Here are three reasons why we correct or teach appropriate behavior to any and all children:
- Safety. The first things we teach our toddlers have to do with safety and the same goes for children with special needs. No standing on chairs. Keep fingers out of light sockets. Chew your food. When I teach my son with autism not to flap, I am trying to keep a target off his back. Drawing attention to himself as someone who is potentially weak is the perfect way for someone with ill intent to tease, trap, harm, kidnap, abuse, molest or take advantage of him. I want him to look just like any other kid in the park or at the store so, hopefully, those seeking to do evil will pass him by.
- It’s my job as a parent to teach my child and encourage my child to be his best. When our kids are young we teach them. If we just accepted the way they are without encouragement, they may never talk, walk, or listen to anyone at all. If your teenager bombs on their SATs, are you dismayed and ashamed? Or do you support and encourage them to study harder and try again? Learning geography? No! Why can’t we just accept he doesn’t know geography? (Wait, maybe that’s not a good example . . . I’ve had to accept I don’t know geography.) What about a stutter? Lazy eye? That’s just who she is! Chewing fingernails? Accept that bad habit for what it is, no need for self improvement! Why change? Accept me for who I am! I like to rob stores! Walking around naked is good for me! (Not me personally; no need to be alarmed.) Why do we teach our children anything at all?

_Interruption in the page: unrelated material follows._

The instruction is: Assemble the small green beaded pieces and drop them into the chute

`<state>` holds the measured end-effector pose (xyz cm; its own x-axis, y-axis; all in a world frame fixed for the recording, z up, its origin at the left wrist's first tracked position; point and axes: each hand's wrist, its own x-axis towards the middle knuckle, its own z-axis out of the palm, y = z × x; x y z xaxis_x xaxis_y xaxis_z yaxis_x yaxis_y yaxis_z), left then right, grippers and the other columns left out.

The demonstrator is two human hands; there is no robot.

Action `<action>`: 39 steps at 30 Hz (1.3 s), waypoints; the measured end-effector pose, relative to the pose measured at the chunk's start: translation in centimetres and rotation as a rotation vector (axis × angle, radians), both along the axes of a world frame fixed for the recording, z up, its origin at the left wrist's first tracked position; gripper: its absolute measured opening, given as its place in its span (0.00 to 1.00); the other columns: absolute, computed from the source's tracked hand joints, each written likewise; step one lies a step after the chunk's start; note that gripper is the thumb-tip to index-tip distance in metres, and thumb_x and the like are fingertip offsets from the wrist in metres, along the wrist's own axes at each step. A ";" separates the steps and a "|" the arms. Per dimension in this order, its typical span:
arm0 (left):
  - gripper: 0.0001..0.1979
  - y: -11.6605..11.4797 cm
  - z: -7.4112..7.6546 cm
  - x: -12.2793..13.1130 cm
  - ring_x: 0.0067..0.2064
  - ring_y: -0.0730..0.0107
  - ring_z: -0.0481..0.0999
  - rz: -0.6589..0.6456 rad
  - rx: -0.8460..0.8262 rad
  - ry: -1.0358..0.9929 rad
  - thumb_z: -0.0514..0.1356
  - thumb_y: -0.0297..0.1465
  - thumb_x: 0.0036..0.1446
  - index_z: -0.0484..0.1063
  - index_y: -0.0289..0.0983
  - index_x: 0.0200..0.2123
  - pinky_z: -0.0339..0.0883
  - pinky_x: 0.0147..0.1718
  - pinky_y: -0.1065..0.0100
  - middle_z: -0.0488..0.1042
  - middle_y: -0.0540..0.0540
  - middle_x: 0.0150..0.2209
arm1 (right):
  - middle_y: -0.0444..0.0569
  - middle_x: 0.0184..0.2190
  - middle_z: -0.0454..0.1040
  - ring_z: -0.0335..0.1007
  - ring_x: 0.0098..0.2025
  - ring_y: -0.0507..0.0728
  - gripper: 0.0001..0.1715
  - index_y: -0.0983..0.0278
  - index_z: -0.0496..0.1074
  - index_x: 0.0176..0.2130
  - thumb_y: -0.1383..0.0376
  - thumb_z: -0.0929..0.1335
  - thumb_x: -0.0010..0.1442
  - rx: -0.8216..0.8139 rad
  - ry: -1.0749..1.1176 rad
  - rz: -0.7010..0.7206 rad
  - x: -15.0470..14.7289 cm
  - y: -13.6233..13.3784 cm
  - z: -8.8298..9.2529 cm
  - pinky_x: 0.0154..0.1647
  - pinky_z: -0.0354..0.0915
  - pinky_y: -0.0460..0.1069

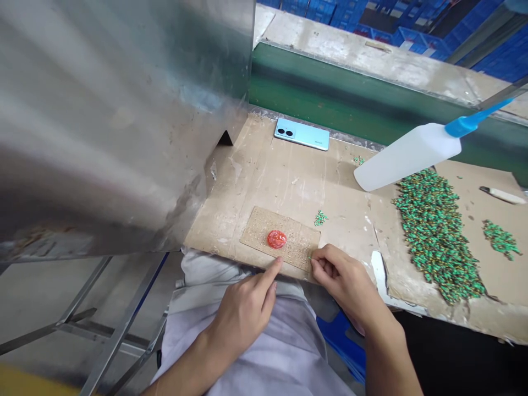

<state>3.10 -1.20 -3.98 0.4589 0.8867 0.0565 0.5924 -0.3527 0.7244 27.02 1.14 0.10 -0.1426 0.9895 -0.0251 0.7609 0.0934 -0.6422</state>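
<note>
A small rectangle of cardboard [258, 225] lies near the table's front edge, with a glossy red blob [276, 238] on it. My left hand [247, 305] is at the cardboard's front edge, its index finger stretched toward the blob and the other fingers loosely bent; it holds nothing. At the right end of the cardboard, my right hand [342, 275] is closed in a pinch. A speck of green shows by its fingertips, too small to name. Just behind the cardboard is a little cluster of green pieces [320, 218].
A big heap of small green-and-gold pieces [437, 236] lies on the right, with a smaller pile [501, 239] beyond it. A white squeeze bottle [408, 157] with a blue nozzle, a light-blue phone [302, 134] and a cutter knife [503, 194] are around. A metal panel [124, 121] stands left.
</note>
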 end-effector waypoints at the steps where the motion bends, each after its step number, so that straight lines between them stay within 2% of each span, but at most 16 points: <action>1: 0.26 0.0 0.0 0.0 0.30 0.57 0.82 0.000 -0.017 -0.008 0.51 0.25 0.71 0.67 0.33 0.70 0.73 0.28 0.62 0.84 0.42 0.35 | 0.40 0.25 0.68 0.64 0.25 0.52 0.09 0.60 0.71 0.34 0.66 0.67 0.68 0.002 0.004 -0.003 0.1 0.0 0.0 0.28 0.62 0.48; 4: 0.26 -0.1 0.4 0.0 0.31 0.59 0.80 0.019 -0.118 -0.078 0.52 0.25 0.71 0.67 0.34 0.70 0.72 0.31 0.62 0.82 0.42 0.35 | 0.41 0.25 0.70 0.66 0.25 0.52 0.09 0.60 0.72 0.34 0.65 0.68 0.69 0.017 0.034 -0.016 0.5 0.1 0.0 0.27 0.64 0.47; 6: 0.25 -0.2 1.0 -0.1 0.31 0.63 0.77 0.058 -0.249 -0.203 0.53 0.26 0.71 0.67 0.35 0.69 0.71 0.34 0.64 0.79 0.45 0.34 | 0.43 0.27 0.72 0.67 0.25 0.52 0.09 0.61 0.73 0.35 0.63 0.67 0.70 0.038 0.067 -0.032 0.8 -0.1 0.2 0.27 0.65 0.47; 9: 0.22 -0.4 2.2 -0.4 0.33 0.71 0.72 0.100 -0.564 -0.590 0.57 0.27 0.70 0.69 0.41 0.66 0.69 0.34 0.71 0.74 0.49 0.36 | 0.46 0.32 0.75 0.70 0.29 0.53 0.07 0.61 0.73 0.38 0.63 0.68 0.71 0.112 0.160 -0.068 0.7 -0.9 0.7 0.28 0.67 0.47; 12: 0.19 -0.6 3.0 -0.6 0.37 0.75 0.76 0.071 -0.841 -1.128 0.60 0.26 0.69 0.73 0.44 0.60 0.70 0.32 0.77 0.74 0.49 0.43 | 0.45 0.33 0.73 0.69 0.31 0.52 0.04 0.60 0.73 0.41 0.68 0.69 0.71 0.187 0.364 -0.092 -0.6 -2.4 1.4 0.29 0.65 0.46; 13: 0.17 -0.6 3.2 -0.6 0.41 0.74 0.79 0.068 -0.888 -1.244 0.60 0.26 0.69 0.75 0.44 0.58 0.72 0.35 0.77 0.75 0.48 0.44 | 0.45 0.33 0.72 0.68 0.32 0.52 0.06 0.59 0.73 0.42 0.70 0.68 0.71 0.193 0.434 -0.083 -1.2 -2.9 1.6 0.29 0.65 0.45; 15: 0.14 -0.5 3.5 -0.6 0.52 0.69 0.82 0.074 -0.940 -1.360 0.61 0.26 0.70 0.77 0.42 0.56 0.75 0.49 0.73 0.79 0.45 0.49 | 0.45 0.34 0.71 0.68 0.34 0.52 0.08 0.59 0.73 0.43 0.72 0.68 0.71 0.176 0.532 -0.035 -2.7 -3.8 1.9 0.30 0.65 0.46; 17: 0.12 -0.3 3.8 -0.7 0.61 0.66 0.79 0.078 -0.979 -1.396 0.62 0.26 0.71 0.79 0.41 0.55 0.71 0.61 0.68 0.81 0.43 0.54 | 0.45 0.34 0.71 0.69 0.36 0.53 0.08 0.59 0.73 0.44 0.73 0.68 0.70 0.164 0.572 0.013 -4.2 -4.3 2.0 0.33 0.66 0.47; 20: 0.11 -0.2 4.1 -0.9 0.62 0.65 0.79 0.103 -1.016 -1.399 0.64 0.27 0.70 0.80 0.41 0.53 0.71 0.62 0.66 0.82 0.42 0.58 | 0.46 0.34 0.72 0.70 0.36 0.54 0.08 0.59 0.72 0.43 0.73 0.68 0.71 0.168 0.569 0.000 -5.9 -4.3 1.9 0.33 0.67 0.47; 23: 0.12 -0.2 4.0 -1.1 0.57 0.63 0.84 0.146 -0.992 -1.337 0.67 0.28 0.69 0.80 0.39 0.54 0.78 0.55 0.67 0.84 0.40 0.55 | 0.46 0.34 0.73 0.72 0.36 0.55 0.08 0.58 0.71 0.42 0.71 0.68 0.72 0.148 0.550 -0.022 -6.6 -4.0 1.9 0.31 0.67 0.48; 26: 0.13 -0.1 3.7 -1.3 0.49 0.64 0.88 0.203 -0.973 -1.242 0.69 0.28 0.67 0.79 0.38 0.54 0.81 0.47 0.69 0.86 0.41 0.49 | 0.46 0.34 0.72 0.71 0.35 0.55 0.08 0.57 0.71 0.43 0.72 0.68 0.71 0.153 0.536 0.016 -6.6 -3.6 1.9 0.31 0.67 0.49; 29: 0.13 0.0 3.6 -1.3 0.38 0.68 0.88 0.208 -0.956 -1.123 0.70 0.31 0.65 0.80 0.34 0.51 0.81 0.39 0.72 0.87 0.42 0.42 | 0.49 0.38 0.73 0.73 0.40 0.57 0.10 0.58 0.72 0.44 0.74 0.67 0.70 0.178 0.527 0.094 -6.4 -3.4 1.6 0.39 0.70 0.52; 31: 0.16 0.2 3.6 -1.4 0.31 0.70 0.86 0.213 -0.969 -1.120 0.72 0.34 0.63 0.77 0.34 0.51 0.80 0.31 0.73 0.86 0.45 0.35 | 0.51 0.42 0.75 0.75 0.46 0.59 0.12 0.58 0.73 0.45 0.75 0.67 0.69 0.176 0.549 0.134 -6.3 -3.3 1.4 0.45 0.73 0.54; 33: 0.18 0.3 3.6 -1.4 0.27 0.69 0.85 0.217 -1.024 -1.154 0.74 0.37 0.60 0.74 0.35 0.47 0.76 0.24 0.75 0.83 0.49 0.28 | 0.51 0.45 0.77 0.76 0.49 0.59 0.13 0.58 0.73 0.47 0.75 0.67 0.69 0.157 0.583 0.141 -6.3 -3.3 1.2 0.47 0.74 0.54; 36: 0.20 0.4 3.4 -1.5 0.22 0.69 0.82 0.215 -1.088 -1.155 0.76 0.41 0.57 0.72 0.35 0.37 0.71 0.19 0.78 0.79 0.51 0.23 | 0.51 0.46 0.79 0.78 0.48 0.59 0.14 0.57 0.74 0.47 0.75 0.68 0.69 0.131 0.591 0.167 -6.6 -3.2 1.0 0.47 0.76 0.54; 39: 0.21 0.5 3.2 -1.5 0.18 0.73 0.78 0.269 -1.080 -1.129 0.77 0.44 0.54 0.75 0.34 0.35 0.67 0.16 0.79 0.77 0.52 0.19 | 0.50 0.45 0.80 0.79 0.47 0.58 0.15 0.58 0.75 0.47 0.76 0.69 0.67 0.157 0.568 0.204 -7.0 -3.2 0.9 0.48 0.76 0.53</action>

- Love. The main reason I correct my child’s behaviors, is out of love. Pure and simple. No one loves my child more than I do. I love him enough to keep working at his goals every day. I love him enough to never give up on him. I love him enough to encourage him. When I hear his prayers at night that God will heal his brain, I take notice and pray too. I ask God to give me the knowledge and ability to be his instrument so my child can heal. Love is wanting the absolute best for your child and working tirelessly to get there no matter how long it takes.Every day I want to yell from the rooftops how blessed I am with the gift of being his mom because I am so undeserving of his pure, sweet spirit. How did I get so lucky to know love like this? I refrain from sharing how truly special he is, for fear of sounding boastful. He is love. And although I wish he never had to go through it, I am here and we will make it.
So for anyone out there who is still questioning, there is no possible way I am embarrassed by my child. I can’t imagine being more proud of him and his accomplishments as most have not come to him easily. I was not embarrassed when he was three and screamed throughout a whole birthday party because they weren’t serving the cake soon enough. Nor was I embarrassed when he was the only child running the wrong way in a field day relay race. Quite honestly, I didn’t bat an eye (but died laughing later) when he exclaimed I needed to shave my mustache when I was teaching Sunday School.
You see, encouraging greatness does not change the core of who he is. He is still my son, regardless. Just as your child’s accomplishments do not change your love for your child.
Every moment with him, my life is better . . . not always easy . . . but full of real joy. The kind you get looking through those special perspective-colored glasses.